**ASSIGNED TASK:** Set down the complete data exactly as it appears below.

§ §

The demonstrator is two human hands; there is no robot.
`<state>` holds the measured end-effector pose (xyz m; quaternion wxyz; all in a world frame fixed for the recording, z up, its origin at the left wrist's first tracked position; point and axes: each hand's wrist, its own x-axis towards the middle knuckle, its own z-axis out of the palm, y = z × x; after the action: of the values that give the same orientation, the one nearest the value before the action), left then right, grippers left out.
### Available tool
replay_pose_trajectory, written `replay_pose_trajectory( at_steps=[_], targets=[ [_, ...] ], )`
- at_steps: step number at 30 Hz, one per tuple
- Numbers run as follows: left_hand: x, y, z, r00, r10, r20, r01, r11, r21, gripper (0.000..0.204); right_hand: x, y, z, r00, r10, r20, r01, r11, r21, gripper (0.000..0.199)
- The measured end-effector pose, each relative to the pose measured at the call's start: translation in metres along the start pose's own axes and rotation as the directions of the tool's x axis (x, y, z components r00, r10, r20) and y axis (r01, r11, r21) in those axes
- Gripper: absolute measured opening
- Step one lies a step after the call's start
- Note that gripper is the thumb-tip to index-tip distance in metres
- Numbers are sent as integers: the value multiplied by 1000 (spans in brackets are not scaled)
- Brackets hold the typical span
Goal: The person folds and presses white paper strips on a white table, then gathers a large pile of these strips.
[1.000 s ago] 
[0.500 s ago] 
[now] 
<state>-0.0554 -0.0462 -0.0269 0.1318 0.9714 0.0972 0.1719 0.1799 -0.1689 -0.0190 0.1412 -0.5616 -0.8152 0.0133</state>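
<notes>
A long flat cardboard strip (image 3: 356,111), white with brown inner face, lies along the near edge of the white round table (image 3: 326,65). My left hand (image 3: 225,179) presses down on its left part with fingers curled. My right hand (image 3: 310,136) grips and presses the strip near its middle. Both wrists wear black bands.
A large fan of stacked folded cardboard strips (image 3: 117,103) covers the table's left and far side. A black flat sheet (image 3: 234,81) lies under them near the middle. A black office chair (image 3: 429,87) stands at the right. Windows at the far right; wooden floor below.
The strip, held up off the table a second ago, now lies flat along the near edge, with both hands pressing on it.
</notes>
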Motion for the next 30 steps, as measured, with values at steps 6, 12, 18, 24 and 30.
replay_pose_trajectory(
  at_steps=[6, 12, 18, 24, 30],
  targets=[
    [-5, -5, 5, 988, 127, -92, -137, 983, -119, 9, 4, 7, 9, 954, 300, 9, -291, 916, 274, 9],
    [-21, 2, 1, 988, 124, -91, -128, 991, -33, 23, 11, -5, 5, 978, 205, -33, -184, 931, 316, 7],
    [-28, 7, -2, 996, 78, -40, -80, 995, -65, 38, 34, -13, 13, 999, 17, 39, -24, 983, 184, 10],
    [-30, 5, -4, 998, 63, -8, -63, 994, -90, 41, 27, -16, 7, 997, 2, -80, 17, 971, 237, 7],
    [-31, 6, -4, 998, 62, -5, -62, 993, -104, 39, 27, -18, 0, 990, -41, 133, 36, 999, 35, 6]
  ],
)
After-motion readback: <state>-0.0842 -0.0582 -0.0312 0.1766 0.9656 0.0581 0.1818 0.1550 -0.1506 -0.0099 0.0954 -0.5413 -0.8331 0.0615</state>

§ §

**ANSWER TO THIS PROBLEM:**
The demonstrator is two human hands; there is no robot.
`<state>` holds the measured end-effector pose (xyz m; quaternion wxyz; all in a world frame fixed for the recording, z up, its origin at the left wrist's first tracked position; point and axes: each hand's wrist, its own x-axis towards the middle knuckle, its own z-axis out of the palm, y = z × x; after the action: of the values that give the same orientation, the one nearest the value before the action), left then right, grippers left out.
### Available tool
replay_pose_trajectory, written `replay_pose_trajectory( at_steps=[_], targets=[ [_, ...] ], )`
- at_steps: step number at 30 Hz, one per tuple
- Numbers run as follows: left_hand: x, y, z, r00, r10, r20, r01, r11, r21, gripper (0.000..0.204); right_hand: x, y, z, r00, r10, r20, r01, r11, r21, gripper (0.000..0.199)
- The measured end-effector pose, each relative to the pose measured at the call's start: translation in metres along the start pose's own axes and rotation as the directions of the tool's x axis (x, y, z components r00, r10, r20) and y axis (r01, r11, r21) in those axes
- Gripper: absolute measured opening
- Step one lies a step after the call's start
- Note that gripper is the thumb-tip to index-tip distance in metres
- Numbers are sent as integers: the value multiplied by 1000 (spans in brackets are not scaled)
- Brackets hold the typical span
Goal: The person folds and presses white paper strips on a white table, then gathers a large pile of these strips.
[1.000 s ago] 
[0.500 s ago] 
[now] 
<state>-0.0554 -0.0462 -0.0269 0.1318 0.9714 0.0972 0.1719 0.1799 -0.1689 -0.0190 0.1412 -0.5616 -0.8152 0.0133</state>
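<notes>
A long flat cardboard strip (image 3: 356,111), white with brown inner face, lies along the near edge of the white round table (image 3: 326,65). My left hand (image 3: 225,179) presses down on its left part with fingers curled. My right hand (image 3: 310,136) grips and presses the strip near its middle. Both wrists wear black bands.
A large fan of stacked folded cardboard strips (image 3: 117,103) covers the table's left and far side. A black flat sheet (image 3: 234,81) lies under them near the middle. A black office chair (image 3: 429,87) stands at the right. Windows at the far right; wooden floor below.
The strip, held up off the table a second ago, now lies flat along the near edge, with both hands pressing on it.
</notes>
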Motion for the next 30 steps, as measured, with values at steps 6, 12, 18, 24 and 30.
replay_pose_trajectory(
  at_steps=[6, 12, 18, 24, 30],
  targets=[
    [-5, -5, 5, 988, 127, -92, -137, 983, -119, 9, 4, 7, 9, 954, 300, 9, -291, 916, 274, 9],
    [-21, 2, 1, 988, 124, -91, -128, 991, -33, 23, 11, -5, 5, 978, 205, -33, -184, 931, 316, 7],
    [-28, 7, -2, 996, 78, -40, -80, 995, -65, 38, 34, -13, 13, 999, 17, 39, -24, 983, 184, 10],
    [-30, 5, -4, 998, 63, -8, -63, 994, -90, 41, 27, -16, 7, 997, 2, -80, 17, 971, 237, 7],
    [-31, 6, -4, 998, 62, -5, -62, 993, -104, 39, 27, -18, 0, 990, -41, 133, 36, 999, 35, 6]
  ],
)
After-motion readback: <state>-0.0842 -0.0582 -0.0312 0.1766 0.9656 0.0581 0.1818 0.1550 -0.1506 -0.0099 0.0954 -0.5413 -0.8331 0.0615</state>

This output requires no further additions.